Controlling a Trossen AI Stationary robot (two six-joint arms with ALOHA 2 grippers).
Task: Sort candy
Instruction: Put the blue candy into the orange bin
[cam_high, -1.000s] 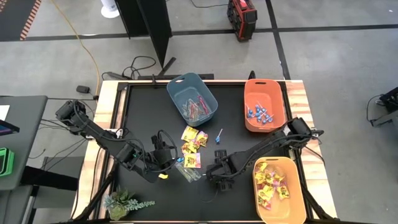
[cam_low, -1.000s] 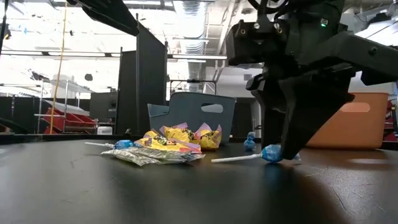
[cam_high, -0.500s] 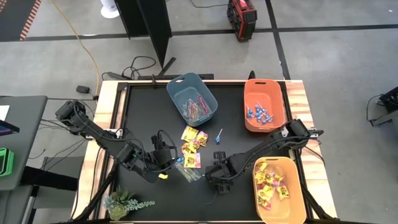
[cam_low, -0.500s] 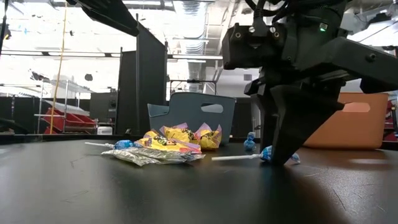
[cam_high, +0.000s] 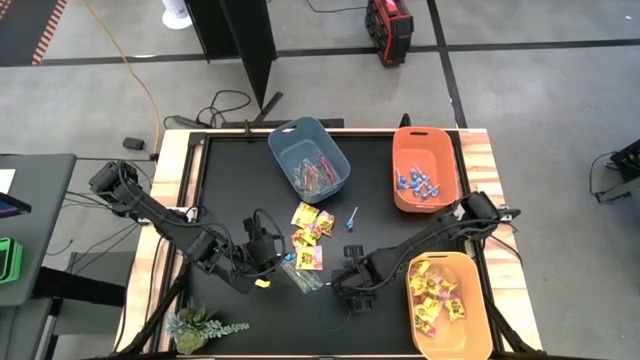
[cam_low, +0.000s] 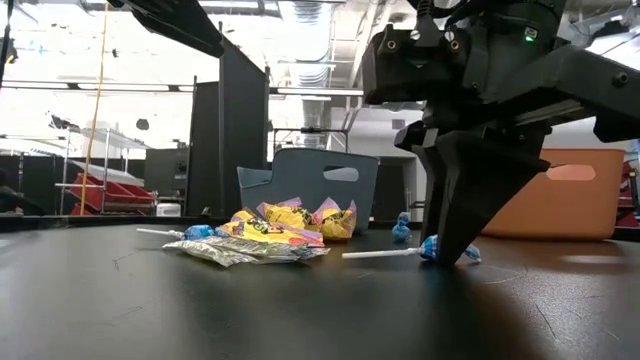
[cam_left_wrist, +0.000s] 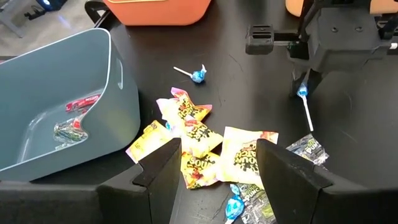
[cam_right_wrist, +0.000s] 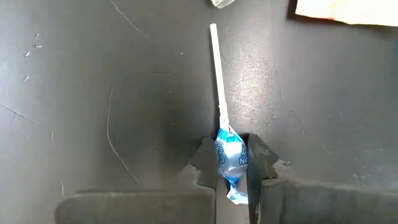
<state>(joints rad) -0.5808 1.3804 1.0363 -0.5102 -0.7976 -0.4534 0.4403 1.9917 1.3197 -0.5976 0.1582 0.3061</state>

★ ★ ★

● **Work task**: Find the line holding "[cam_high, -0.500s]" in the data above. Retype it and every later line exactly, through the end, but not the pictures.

● **Solution to this task**:
[cam_high, -0.500s] 
[cam_low, -0.500s] 
[cam_high, +0.000s] 
[cam_low, +0.000s] 
[cam_left_wrist, +0.000s] 
[cam_right_wrist, +0.000s] 
<state>(joints rad) -0.5808 1.3804 1.0363 -0.5102 -0.7976 -0.4534 0.4403 1.9917 1.3197 -0.5976 0.1582 0.3061</state>

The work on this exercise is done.